Amidst the outcry over excessive executive pay, it is worth noting that, in the caudillo management culture of many public corporations, there is nothing more annoying than a shareholder with an interest in the company that he or she partly owns. The most dreaded corporate day of the year is that of the annual meeting, when outside consultants are hired to screen bothersome questions and choreograph the happy gathering.

During the meeting itself the greatest scorn is reserved for nosy shareholder questions about executive compensation and board composition, neither of which is deemed to be in the sphere of shareholder influence.

The annual meeting ends with the appointment of outside auditors, a few planted questions, and — for those meetings held at some remote subsidiary, to keep activist shareholders from showing up — a trip to a regional airport.

Archaic company by-laws explain why it will be nearly impossible for various regulators to cap the amounts that companies pay to executives. In short, the shareholders work for the managers, not the other way around. (If Goldman Sachs has so much extra cash, why don’t they raise the dividend?)

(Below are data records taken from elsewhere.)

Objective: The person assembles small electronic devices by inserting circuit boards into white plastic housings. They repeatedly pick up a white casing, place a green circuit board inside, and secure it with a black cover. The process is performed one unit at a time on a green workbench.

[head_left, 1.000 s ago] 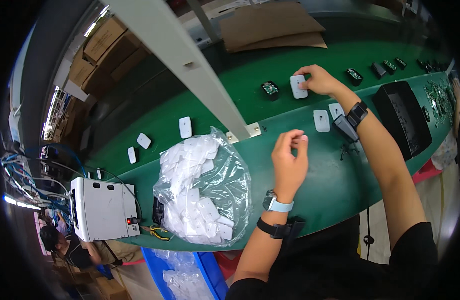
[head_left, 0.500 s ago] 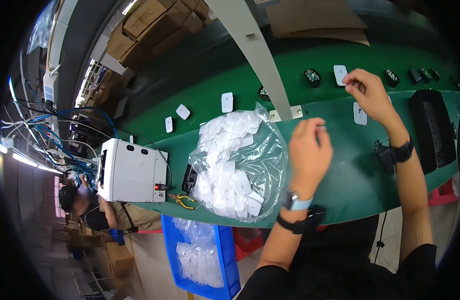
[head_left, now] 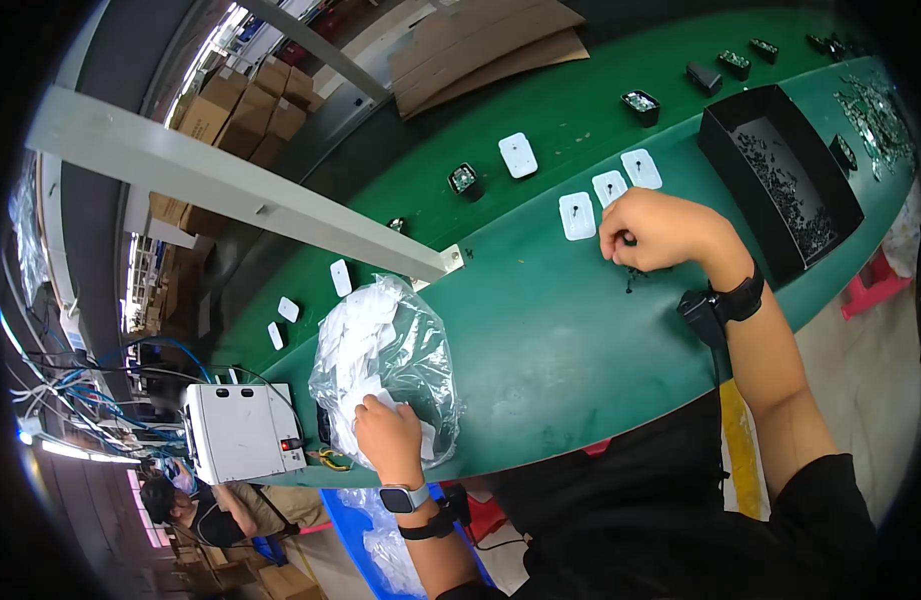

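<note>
My left hand (head_left: pixel 388 437) is over the clear plastic bag (head_left: pixel 435 350), fingers curled on a white plastic cover (head_left: pixel 372 388) among many loose ones. To the right, my right hand (head_left: pixel 670 230) hovers above the green bench with its fingertips pinched together; what is in them, if anything, is too small to make out. Small black pieces (head_left: pixel 632 278) lie scattered just below those fingers. Beside the hand, three white covers rest in a row, the leftmost cover (head_left: pixel 577 216) bearing a small black piece on it.
A black tray (head_left: pixel 780 185) of small black parts stands right of my right hand. On the green belt (head_left: pixel 420 190) sit black housings with circuit boards (head_left: pixel 465 181) and more white covers. A metal post (head_left: pixel 250 195) crosses at left, near a white machine (head_left: pixel 242 430). Another person (head_left: pixel 215 510) sits beyond.
My left hand has moved left and down onto the bag of covers. My right hand has come from the belt to the bench. The view has shifted to the right.
</note>
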Action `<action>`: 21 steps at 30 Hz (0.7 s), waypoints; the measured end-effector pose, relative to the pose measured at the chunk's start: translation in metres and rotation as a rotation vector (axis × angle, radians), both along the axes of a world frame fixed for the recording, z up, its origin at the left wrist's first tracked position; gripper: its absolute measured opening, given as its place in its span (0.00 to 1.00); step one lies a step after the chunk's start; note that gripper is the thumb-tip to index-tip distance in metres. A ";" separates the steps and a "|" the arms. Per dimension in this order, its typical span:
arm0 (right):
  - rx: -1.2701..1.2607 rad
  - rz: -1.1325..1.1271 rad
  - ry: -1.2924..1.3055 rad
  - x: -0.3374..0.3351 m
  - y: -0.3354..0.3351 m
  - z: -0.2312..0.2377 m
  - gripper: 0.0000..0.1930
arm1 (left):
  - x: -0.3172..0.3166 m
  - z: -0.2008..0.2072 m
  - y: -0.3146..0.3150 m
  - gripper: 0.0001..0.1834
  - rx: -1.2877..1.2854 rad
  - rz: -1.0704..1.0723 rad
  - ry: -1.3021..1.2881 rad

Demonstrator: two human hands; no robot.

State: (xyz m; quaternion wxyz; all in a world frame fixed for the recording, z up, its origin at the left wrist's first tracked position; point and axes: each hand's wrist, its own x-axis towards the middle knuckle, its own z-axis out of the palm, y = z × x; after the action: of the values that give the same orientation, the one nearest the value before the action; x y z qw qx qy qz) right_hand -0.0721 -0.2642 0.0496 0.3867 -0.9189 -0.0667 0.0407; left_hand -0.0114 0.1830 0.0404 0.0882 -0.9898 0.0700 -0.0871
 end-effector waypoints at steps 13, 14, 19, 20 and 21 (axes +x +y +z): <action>-0.358 0.063 0.070 -0.005 0.029 -0.007 0.06 | -0.021 0.059 -0.045 0.05 -0.572 -0.230 -0.335; -0.302 0.057 0.032 -0.005 0.030 -0.007 0.06 | -0.018 0.050 -0.047 0.02 -0.801 -0.301 -0.317; -0.308 0.054 0.091 -0.007 0.024 -0.012 0.07 | -0.014 0.034 -0.139 0.13 -1.777 -0.231 0.563; -0.320 0.056 0.098 -0.006 0.022 -0.013 0.07 | -0.009 0.027 -0.157 0.14 -1.817 -0.258 0.658; -0.273 0.070 0.059 -0.005 0.022 -0.012 0.06 | -0.004 0.018 -0.171 0.15 -1.860 -0.288 0.750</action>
State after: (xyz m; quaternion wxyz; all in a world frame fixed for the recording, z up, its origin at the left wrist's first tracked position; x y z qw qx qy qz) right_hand -0.0774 -0.2418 0.0373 0.2582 -0.9584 -0.0812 0.0900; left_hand -0.0154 0.0121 0.0586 -0.7567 -0.6115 0.1161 0.1998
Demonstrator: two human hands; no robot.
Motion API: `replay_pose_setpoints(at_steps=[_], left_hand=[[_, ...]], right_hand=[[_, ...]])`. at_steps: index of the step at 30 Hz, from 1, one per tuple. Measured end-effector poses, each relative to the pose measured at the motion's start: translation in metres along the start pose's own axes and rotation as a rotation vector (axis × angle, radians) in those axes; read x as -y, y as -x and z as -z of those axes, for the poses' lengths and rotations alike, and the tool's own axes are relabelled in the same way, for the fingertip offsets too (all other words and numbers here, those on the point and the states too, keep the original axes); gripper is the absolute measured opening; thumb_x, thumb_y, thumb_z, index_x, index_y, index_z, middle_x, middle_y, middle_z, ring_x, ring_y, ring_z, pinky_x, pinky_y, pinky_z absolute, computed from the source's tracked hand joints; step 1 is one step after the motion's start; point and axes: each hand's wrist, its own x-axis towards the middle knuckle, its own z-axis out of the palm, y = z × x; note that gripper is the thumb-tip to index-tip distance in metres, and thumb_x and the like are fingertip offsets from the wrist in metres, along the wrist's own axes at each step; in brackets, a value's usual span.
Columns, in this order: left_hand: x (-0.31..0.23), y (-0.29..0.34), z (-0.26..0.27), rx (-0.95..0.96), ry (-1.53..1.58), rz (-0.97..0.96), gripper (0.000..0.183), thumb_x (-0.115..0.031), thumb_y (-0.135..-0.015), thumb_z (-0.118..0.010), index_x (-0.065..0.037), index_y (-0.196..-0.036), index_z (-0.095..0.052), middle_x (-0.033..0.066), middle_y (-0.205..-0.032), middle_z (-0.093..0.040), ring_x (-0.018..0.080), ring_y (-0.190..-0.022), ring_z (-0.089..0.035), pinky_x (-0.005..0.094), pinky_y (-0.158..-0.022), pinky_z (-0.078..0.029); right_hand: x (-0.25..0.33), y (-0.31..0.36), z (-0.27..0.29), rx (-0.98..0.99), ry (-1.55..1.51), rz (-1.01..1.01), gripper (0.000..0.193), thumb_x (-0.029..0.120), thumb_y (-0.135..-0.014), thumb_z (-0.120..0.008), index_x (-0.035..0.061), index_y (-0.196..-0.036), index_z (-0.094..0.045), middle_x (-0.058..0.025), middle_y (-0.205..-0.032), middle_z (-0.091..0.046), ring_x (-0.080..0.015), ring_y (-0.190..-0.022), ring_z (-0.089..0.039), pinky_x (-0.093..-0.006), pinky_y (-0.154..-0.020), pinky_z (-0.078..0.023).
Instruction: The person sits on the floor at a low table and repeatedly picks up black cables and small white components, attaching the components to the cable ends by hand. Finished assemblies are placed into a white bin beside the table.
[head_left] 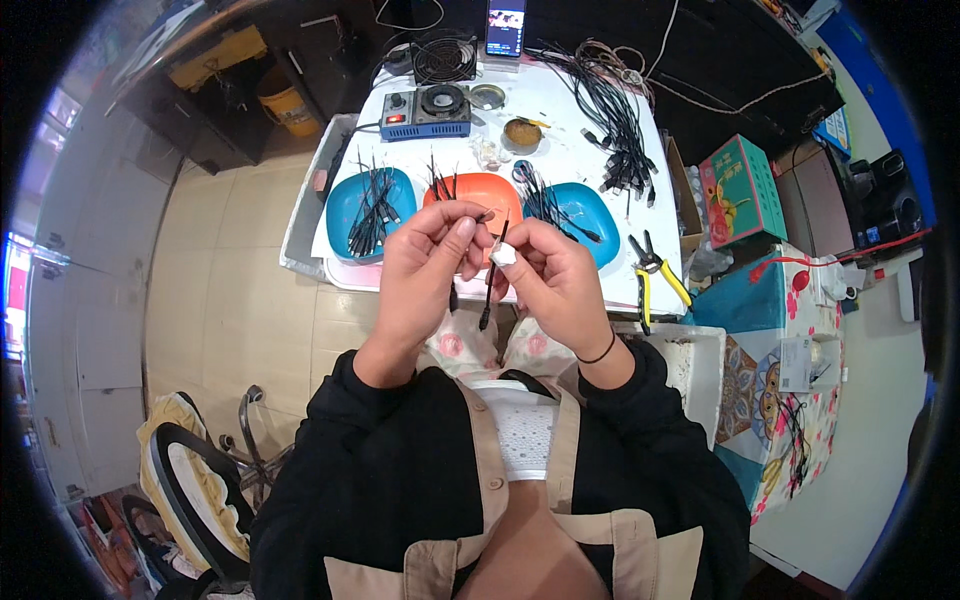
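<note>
Over the near edge of the table, my left hand (425, 262) and my right hand (556, 276) meet at chest height, fingertips almost touching. A short black cable (489, 292) hangs from the right hand's pinch, its plug end down. White wrapping or a scrap (503, 255) covers the right thumb tip. My left fingers are pinched around the thin dark end of a cable; another plug dangles just below them. Behind the hands is an orange tray (488, 186) with cables, between a left blue tray (341, 212) of black cables and a right blue tray (590, 207) with more.
Yellow-handled wire strippers (655, 280) lie at the table's right edge. Farther back are a blue device with a knob (425, 122), a tin of amber material (522, 132), a fan (445, 60), a propped phone (505, 28) and a heap of black cables (622, 135).
</note>
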Motion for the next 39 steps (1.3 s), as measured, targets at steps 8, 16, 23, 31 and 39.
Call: replay_pose_setpoints(at_steps=[8, 16, 23, 31, 39], left_hand=[[0.000, 0.018, -0.007, 0.008, 0.017, -0.022, 0.016, -0.008, -0.092, -0.058, 0.003, -0.104, -0.058, 0.0032, -0.084, -0.062, 0.0045, -0.069, -0.052, 0.0174, -0.057, -0.040], [-0.003, 0.027, -0.014, 0.046, -0.051, 0.064, 0.015, -0.009, -0.094, -0.056, 0.003, -0.102, -0.058, 0.0006, -0.077, -0.057, 0.0028, -0.066, -0.048, 0.0164, -0.055, -0.036], [-0.002, 0.028, -0.012, 0.095, -0.129, 0.060, 0.015, -0.008, -0.094, -0.056, 0.005, -0.102, -0.057, 0.0030, -0.084, -0.059, 0.0059, -0.074, -0.055, 0.0194, -0.066, -0.045], [-0.001, 0.028, -0.006, 0.068, -0.098, 0.041, 0.015, -0.004, -0.092, -0.057, 0.007, -0.102, -0.057, 0.0050, -0.089, -0.061, 0.0079, -0.077, -0.059, 0.0221, -0.069, -0.049], [0.009, 0.029, -0.007, -0.052, -0.358, -0.216, 0.011, -0.003, -0.090, -0.061, 0.005, -0.097, -0.060, 0.0060, -0.084, -0.064, 0.0069, -0.073, -0.060, 0.0202, -0.065, -0.049]], right_hand=[[-0.005, 0.007, -0.003, -0.028, 0.007, 0.070, 0.004, 0.002, -0.092, -0.051, -0.0008, -0.095, -0.051, -0.0065, -0.083, -0.062, -0.0096, -0.074, -0.061, -0.0183, -0.058, -0.047], [0.005, 0.007, 0.009, -0.135, 0.024, 0.110, 0.017, 0.001, -0.084, -0.063, -0.0016, -0.099, -0.055, 0.0048, -0.070, -0.050, -0.0002, -0.060, -0.041, -0.0165, -0.056, -0.035], [-0.002, 0.000, 0.011, -0.168, 0.030, 0.095, 0.014, 0.009, -0.087, -0.065, -0.0016, -0.095, -0.059, 0.0080, -0.064, -0.046, 0.0010, -0.056, -0.035, -0.0157, -0.052, -0.027], [-0.008, -0.003, 0.017, -0.150, -0.230, -0.061, 0.019, 0.014, -0.089, -0.066, -0.0023, -0.096, -0.061, 0.0065, -0.070, -0.054, -0.0002, -0.061, -0.043, -0.0168, -0.056, -0.037], [0.000, 0.005, 0.004, -0.217, 0.030, 0.002, 0.014, 0.006, -0.086, -0.067, -0.0042, -0.094, -0.063, 0.0089, -0.064, -0.046, 0.0006, -0.058, -0.036, -0.0169, -0.051, -0.029]])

Start with board composition, which is usually the domain of one executive: the chairman and chief executive officer. In a functioning system of corporate governance, the jobs would be separate. Chief executives would not also be assigned the job of monitoring their own performance, which is now the case in most public U.S. companies. Good European companies have a supervisory board, which oversees the performance and pay of the senior management.

In the U.S., not only do foxes run the chicken coops, they get to eat most of the eggs and then write off the meals on their expense accounts.

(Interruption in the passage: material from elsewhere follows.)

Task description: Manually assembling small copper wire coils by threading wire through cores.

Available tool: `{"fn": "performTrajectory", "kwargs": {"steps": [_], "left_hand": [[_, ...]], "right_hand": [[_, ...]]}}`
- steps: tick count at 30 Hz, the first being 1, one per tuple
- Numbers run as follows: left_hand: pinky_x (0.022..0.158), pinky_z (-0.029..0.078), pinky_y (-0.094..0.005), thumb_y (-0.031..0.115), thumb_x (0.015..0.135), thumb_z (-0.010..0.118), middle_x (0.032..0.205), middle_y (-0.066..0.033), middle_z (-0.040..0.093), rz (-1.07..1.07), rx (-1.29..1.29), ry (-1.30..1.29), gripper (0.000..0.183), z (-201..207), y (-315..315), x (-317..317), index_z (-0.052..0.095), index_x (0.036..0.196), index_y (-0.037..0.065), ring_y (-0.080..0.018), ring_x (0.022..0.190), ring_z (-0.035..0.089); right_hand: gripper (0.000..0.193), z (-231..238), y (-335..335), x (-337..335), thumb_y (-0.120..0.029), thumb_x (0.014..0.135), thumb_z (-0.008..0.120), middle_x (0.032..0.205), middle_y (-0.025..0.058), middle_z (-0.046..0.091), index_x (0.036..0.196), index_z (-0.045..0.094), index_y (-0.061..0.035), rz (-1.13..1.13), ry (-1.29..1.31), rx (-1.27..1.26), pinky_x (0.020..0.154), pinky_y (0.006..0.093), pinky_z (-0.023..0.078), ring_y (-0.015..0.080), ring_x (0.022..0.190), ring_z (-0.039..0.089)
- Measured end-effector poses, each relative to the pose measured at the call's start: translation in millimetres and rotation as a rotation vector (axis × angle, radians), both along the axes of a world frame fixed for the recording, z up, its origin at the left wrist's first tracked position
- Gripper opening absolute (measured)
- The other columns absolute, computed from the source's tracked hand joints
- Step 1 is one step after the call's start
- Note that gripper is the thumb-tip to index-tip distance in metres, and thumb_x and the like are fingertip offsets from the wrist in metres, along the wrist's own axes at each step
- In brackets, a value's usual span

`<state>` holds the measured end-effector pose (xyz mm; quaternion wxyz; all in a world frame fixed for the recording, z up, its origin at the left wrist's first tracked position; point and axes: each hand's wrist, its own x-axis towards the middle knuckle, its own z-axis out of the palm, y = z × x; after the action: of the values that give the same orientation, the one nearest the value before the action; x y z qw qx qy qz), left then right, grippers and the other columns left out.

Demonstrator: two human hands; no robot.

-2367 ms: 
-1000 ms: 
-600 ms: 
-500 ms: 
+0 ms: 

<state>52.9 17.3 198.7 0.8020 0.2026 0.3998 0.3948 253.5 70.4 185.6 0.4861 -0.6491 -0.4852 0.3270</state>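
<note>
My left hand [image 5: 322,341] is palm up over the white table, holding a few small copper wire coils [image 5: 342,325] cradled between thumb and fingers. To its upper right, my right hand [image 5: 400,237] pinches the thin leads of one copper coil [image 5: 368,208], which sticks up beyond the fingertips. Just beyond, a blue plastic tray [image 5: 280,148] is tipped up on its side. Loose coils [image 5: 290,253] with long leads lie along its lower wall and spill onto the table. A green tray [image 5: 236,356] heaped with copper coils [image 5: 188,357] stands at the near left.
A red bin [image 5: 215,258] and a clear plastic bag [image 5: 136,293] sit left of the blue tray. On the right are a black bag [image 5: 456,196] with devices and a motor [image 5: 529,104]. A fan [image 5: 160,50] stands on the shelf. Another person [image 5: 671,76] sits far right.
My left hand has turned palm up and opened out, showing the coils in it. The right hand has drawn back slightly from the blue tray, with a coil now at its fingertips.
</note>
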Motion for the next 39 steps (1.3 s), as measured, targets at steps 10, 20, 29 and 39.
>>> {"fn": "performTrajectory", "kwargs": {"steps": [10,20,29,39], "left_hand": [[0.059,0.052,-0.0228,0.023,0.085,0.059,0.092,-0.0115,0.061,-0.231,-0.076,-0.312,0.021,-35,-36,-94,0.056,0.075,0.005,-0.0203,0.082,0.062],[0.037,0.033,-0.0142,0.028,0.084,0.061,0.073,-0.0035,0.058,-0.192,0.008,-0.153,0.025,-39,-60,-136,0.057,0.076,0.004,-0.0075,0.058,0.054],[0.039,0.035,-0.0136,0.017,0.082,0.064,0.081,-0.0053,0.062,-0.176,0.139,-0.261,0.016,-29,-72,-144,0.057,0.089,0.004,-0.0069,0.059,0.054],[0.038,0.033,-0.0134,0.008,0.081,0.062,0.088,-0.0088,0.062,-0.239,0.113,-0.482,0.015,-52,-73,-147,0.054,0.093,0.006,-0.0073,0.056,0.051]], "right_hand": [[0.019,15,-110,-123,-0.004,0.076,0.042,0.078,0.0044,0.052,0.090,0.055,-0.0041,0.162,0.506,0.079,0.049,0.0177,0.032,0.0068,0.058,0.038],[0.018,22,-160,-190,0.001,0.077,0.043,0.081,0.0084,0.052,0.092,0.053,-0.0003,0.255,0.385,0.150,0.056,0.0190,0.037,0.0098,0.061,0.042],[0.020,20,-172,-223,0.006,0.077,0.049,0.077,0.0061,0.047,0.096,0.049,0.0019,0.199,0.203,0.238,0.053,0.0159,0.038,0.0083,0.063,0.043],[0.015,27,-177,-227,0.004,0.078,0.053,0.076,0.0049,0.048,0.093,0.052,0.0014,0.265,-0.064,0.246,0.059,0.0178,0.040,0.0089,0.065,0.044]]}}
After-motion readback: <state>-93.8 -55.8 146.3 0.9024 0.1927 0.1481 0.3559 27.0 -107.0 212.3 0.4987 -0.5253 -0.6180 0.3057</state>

Most chairmen/CEOs stack their board and compensation committees with party-line stalwarts, who vote in favor of excessive pay packages in the hope that the recipient or one of his friends will not forget the favor. To break such a back-scratching system should be relatively easy, especially in companies regulated by the Securities and Exchange Commission. Simply mandate that management cannot sit on its own board of directors.

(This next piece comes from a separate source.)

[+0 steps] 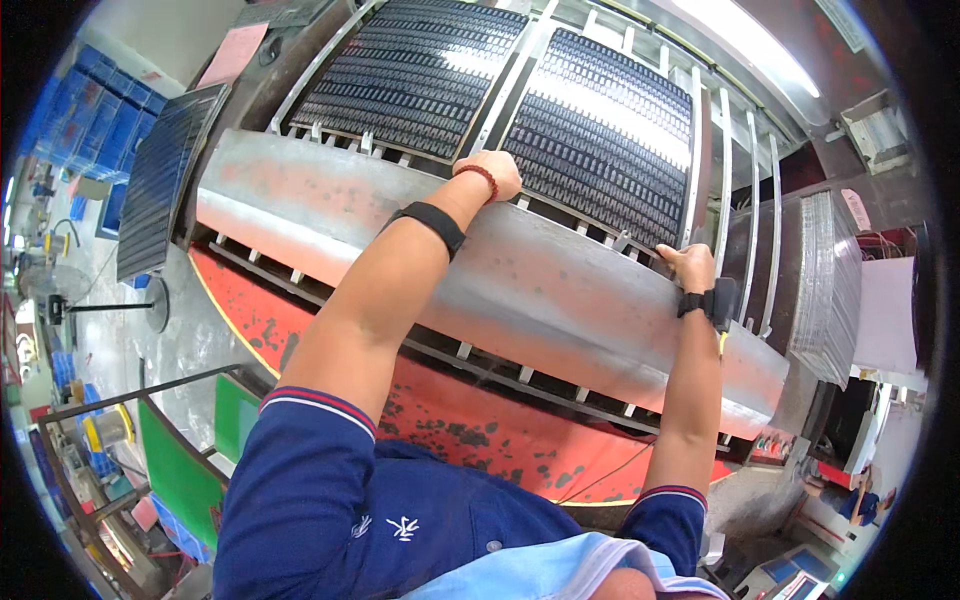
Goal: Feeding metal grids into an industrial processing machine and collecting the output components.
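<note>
Two dark flat panels with rows of small repeated shapes lie side by side on metal rails: a left panel (410,75) and a right panel (610,125). My left hand (492,172) is closed at the near left corner of the right panel; its fingertips are mostly hidden. At that panel's near right corner my right hand (690,266) grips the edge, its thumb pointing left along it. A worn metal guard (560,270) with reddish patches runs across below both hands. My left wrist carries a red bead bracelet, my right a black band.
A red machine base (480,430) with chipped paint lies under the guard. Bare rails (752,220) continue right, beside a stack of flat sheets (828,290). Another dark panel (165,180) leans at left, near blue crates (100,115). Green boards (175,470) stand lower left.
</note>
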Motion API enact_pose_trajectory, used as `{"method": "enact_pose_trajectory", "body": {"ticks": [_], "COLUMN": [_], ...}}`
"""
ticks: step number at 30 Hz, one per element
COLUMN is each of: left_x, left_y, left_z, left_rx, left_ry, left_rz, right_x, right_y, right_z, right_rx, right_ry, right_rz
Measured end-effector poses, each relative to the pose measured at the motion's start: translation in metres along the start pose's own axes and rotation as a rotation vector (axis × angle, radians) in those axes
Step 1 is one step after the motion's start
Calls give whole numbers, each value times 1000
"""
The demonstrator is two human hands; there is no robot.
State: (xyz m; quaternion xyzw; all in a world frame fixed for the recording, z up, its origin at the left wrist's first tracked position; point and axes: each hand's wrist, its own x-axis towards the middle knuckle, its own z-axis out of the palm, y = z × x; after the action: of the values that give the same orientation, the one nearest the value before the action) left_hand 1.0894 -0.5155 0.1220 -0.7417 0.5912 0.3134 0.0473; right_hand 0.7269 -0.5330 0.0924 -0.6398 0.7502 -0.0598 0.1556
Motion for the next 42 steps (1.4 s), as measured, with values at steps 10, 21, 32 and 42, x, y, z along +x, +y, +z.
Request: {"method": "enact_pose_trajectory", "body": {"ticks": [10, 21, 32, 42], "left_x": [6, -77, -273, -311], "left_y": [-3, -77, -247, -289], "left_z": [-3, -73, 1, 155], "left_rx": [-41, -176, 247, -44], "left_ry": [70, 217, 318, 747], "left_rz": [78, 249, 63, -98], "right_x": [-26, -178, -257, -249], "right_y": [15, 322, 420, 386], "right_z": [-43, -110, -44, -27], "right_rx": [211, -38, -217, -431], "right_ry": [234, 506, 501, 912], "right_rz": [15, 384, 505, 343]}}
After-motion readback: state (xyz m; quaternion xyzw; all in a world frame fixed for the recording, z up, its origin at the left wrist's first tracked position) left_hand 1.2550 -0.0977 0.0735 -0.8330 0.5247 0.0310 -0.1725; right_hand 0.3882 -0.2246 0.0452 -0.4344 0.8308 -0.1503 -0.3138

Cumulative voting or proportional representation of the shareholders is another way to start breaking the management oligopoly of board composition. Board seats could also be allocated to representatives of retired personnel (who built the company) and those who now work in the company.

Another way to limit excessive pay packages is to impose a binding ratio that caps executive pay based on the compensation of the company’s lowest paid workers. At the moment, CEOs in big public companies have packages that pay them more than a thousand times that of their employees’ lowest wages.

J.P. Morgan thought the boss should only be paid twenty times the salary of the average company employee. Such an idea might not cap fat cat bonuses, but it would certainly improve the minimum wage.

How then to claw back executive pay when the big bosses bet the ranch on something like sub-prime mortgages and lose?

For starters, boards independent of management self-interest will be less forgiving when executives ruin a company or even turn in mediocre results. That so few banking executives were fired after the Great Collapse of 2008 is testament to the lack of shareholder representation on most boards of directors. Who fires the CEO when he reports to himself?

Next, mandate that incentive compensation like stock options only be paid into segregated retirement accounts, which ought to align performance with long-term success.

In financial services, the reward for failure should be just that: failure. In the recent crisis, deposed chairmen and chief executives were marched into the sunset with multi-million dollar severance packages. Remember the $64 million sayonara given to Citigroup’s Charles Prince, about the time the company’s shares lost $275 billion in market capitalization?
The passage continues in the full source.